I have a small script (GitHub) (based on this answer) to detect objects on a white background. The script is working fine and detects the objects. For example, this image:
becomes this:
and I crop the boundingRect (red one).
I'll be doing further operations on this image. For example instead of a rectangle crop, I will be cropping just the contour. (Anyway, these are further problems to be faced.)
What I want to do, now, is scale up/grow the contour (green one). I'm not sure if scale and grow means the same thing in this context, because when I think of scale, there's usually a single point of origin/anchor point. With grow, it's relative to the edges. I want to have something like this (created in Photoshop):
So after I detect the object/find contours, I want to grow it by some value/ratio, so that I have some space/pixels to modify which won't affect the object. How can I do that?
Mentioned script:
# drop an image on this script file
img_path = Path(sys.argv[1])
# open image with Pillow and convert it to RGB if the image is CMYK
img = Image.open(str(img_path))
if img.mode == "CMYK":
img = ImageCms.profileToProfile(img, "Color Profiles\\USWebCoatedSWOP.icc", "Color Profiles\\sRGB_Color_Space_Profile.icm", outputMode="RGB")
img = cv2.cvtColor(numpy.array(img), cv2.COLOR_RGB2BGR)
gray = cv2.cvtColor(img, cv2.COLOR_BGR2GRAY)

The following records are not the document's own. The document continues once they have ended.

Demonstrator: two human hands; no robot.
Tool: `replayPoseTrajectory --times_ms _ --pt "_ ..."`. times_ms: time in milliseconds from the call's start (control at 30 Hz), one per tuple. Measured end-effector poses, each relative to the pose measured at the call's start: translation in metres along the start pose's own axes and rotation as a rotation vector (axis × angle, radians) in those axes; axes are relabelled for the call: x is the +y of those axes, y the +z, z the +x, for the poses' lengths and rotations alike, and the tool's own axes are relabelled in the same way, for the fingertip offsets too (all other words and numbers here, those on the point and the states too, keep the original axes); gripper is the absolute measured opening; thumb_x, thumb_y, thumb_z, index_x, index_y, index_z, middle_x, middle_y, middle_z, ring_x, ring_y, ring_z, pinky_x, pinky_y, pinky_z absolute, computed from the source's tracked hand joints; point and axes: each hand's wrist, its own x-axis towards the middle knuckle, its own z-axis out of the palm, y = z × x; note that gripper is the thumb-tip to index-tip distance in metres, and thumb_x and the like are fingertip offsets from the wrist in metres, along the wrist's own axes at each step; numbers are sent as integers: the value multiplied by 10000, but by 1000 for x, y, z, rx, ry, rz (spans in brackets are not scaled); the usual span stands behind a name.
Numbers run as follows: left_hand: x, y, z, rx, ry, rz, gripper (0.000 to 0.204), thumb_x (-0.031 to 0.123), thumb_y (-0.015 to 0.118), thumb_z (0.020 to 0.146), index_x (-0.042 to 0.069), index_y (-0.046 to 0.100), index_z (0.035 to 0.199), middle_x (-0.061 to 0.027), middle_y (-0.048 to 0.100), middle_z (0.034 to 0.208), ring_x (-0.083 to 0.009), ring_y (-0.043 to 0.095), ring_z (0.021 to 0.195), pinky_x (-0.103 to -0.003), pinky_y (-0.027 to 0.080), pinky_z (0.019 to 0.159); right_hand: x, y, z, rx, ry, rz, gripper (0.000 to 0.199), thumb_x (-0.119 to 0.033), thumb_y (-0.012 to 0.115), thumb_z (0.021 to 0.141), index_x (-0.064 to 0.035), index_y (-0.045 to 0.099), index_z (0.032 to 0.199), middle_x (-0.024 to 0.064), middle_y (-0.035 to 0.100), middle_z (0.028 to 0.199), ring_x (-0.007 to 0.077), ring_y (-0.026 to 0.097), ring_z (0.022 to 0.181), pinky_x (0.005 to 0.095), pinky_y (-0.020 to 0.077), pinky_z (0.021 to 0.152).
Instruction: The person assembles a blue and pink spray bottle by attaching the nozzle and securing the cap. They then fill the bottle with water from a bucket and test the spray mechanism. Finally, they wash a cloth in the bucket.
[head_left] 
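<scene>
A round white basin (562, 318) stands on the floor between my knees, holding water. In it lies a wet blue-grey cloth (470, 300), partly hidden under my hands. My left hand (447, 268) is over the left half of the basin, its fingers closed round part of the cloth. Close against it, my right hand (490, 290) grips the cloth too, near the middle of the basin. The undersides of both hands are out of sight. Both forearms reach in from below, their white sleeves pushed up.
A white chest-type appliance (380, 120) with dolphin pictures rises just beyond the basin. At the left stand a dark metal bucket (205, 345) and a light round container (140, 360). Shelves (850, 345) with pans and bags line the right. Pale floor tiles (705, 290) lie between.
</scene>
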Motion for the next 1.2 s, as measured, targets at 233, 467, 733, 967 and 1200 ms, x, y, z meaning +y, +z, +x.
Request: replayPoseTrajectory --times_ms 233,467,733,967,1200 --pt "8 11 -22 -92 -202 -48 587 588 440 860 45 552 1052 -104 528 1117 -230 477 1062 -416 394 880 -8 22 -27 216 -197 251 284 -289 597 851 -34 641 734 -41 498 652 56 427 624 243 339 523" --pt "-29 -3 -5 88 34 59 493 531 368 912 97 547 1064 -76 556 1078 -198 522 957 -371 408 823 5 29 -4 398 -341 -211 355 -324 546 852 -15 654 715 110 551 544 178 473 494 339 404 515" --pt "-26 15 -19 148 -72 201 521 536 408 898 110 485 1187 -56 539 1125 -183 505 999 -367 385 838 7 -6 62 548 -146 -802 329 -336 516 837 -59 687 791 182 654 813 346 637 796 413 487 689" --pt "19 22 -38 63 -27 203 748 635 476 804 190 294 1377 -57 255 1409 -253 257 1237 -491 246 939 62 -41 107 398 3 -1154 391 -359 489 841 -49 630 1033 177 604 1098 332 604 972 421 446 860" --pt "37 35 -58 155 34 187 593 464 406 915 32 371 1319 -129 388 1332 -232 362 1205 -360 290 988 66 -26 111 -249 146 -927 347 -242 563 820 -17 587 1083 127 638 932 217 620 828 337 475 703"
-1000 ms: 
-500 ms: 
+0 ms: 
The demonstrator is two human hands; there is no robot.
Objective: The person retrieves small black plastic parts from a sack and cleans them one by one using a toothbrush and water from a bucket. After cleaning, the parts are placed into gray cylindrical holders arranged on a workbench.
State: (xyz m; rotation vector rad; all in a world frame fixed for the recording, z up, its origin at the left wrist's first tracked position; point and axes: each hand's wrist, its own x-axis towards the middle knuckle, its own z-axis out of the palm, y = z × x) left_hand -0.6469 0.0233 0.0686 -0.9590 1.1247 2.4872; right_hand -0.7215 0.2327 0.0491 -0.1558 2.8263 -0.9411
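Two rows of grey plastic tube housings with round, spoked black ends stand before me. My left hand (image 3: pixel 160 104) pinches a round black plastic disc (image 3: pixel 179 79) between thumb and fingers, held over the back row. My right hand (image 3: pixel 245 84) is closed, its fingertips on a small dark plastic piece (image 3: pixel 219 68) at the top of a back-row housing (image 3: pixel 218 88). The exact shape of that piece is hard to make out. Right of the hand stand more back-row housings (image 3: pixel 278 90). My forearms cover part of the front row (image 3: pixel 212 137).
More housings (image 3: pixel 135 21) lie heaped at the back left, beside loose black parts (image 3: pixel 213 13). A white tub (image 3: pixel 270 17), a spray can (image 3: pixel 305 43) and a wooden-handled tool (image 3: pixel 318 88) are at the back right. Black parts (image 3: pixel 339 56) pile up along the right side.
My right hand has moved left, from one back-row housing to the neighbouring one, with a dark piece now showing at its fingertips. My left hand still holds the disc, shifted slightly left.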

threshed = cv2.threshold(gray, 240, 255, cv2.THRESH_BINARY_INV)[1]
kernel = cv2.getStructuringElement(cv2.MORPH_ELLIPSE, (11,11))
morphed = cv2.morphologyEx(threshed, cv2.MORPH_CLOSE, kernel)
contours = cv2.findContours(morphed, cv2.RETR_EXTERNAL, cv2.CHAIN_APPROX_SIMPLE)[-2]
contour = sorted(contours, key=cv2.contourArea)[-1]
x, y, w, h = cv2.boundingRect(contour)
final = cv2.drawContours(img, contours, -1, (0,255,0), 2)
cv2.rectangle(final, (x,y), (x+w,y+h), (0,0,255), 2)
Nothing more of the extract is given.